### EXERCISE DESCRIPTION
Start at the line that contains "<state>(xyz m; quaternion". Repeat it and each line after it, exactly, up to and including the final line of the data.

### SOURCE MATERIAL
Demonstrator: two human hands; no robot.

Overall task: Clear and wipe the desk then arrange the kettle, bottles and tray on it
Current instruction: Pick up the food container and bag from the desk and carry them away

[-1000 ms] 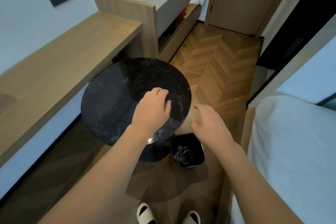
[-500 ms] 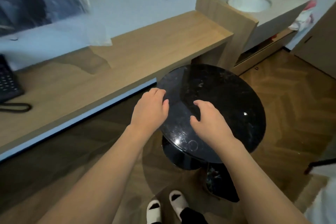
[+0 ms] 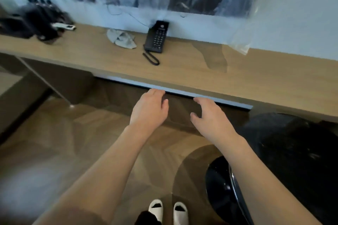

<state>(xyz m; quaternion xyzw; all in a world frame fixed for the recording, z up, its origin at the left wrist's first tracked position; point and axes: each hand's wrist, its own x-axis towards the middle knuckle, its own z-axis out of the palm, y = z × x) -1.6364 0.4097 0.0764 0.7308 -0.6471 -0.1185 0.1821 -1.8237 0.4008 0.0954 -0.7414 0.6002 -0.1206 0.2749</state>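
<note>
Turning from the round black side table back to the long light-wood desk (image 3: pixel 182 71), both hands empty.

Desk spans mid-frame; a crumpled grey cloth (image 3: pixel 121 38) and black corded phone (image 3: pixel 156 39) lie at its upper centre, dark blurred items (image 3: pixel 36 22) at upper left, perhaps the kettle. Left hand (image 3: pixel 149 110) and right hand (image 3: pixel 210 117) hover below its front edge, fingers loosely spread, holding nothing. The black round table (image 3: pixel 292 151), under the hands half a second ago, now sits lower right, so I judge wiping comes next.

phone (image 3: pixel 156 37) | crumpled cloth (image 3: pixel 121 38) | round black table (image 3: pixel 296 151) | slippers (image 3: pixel 168 211)
</note>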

### RESPONSE
<state>(xyz m; quaternion xyzw; all in a world frame fixed for the recording, z up, its origin at the left wrist's first tracked position; point and axes: each hand's wrist, its own x-axis towards the middle knuckle, its own z-axis out of the palm, y = z × x) -1.6364 0.4097 0.0764 0.7308 -0.6471 -0.1185 0.1821 -1.8237 0.4008 0.0954 -0.7414 0.6002 -0.1206 0.2749</state>
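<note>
Turning from the round black side table back to the long light-wood desk (image 3: pixel 182 71), both hands empty.

Desk spans mid-frame; a crumpled grey cloth (image 3: pixel 121 38) and black corded phone (image 3: pixel 156 39) lie at its upper centre, dark blurred items (image 3: pixel 36 22) at upper left, perhaps the kettle. Left hand (image 3: pixel 149 110) and right hand (image 3: pixel 210 117) hover below its front edge, fingers loosely spread, holding nothing. The black round table (image 3: pixel 292 151), under the hands half a second ago, now sits lower right, so I judge wiping comes next.

phone (image 3: pixel 156 37) | crumpled cloth (image 3: pixel 121 38) | round black table (image 3: pixel 296 151) | slippers (image 3: pixel 168 211)
</note>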

This exercise is finished.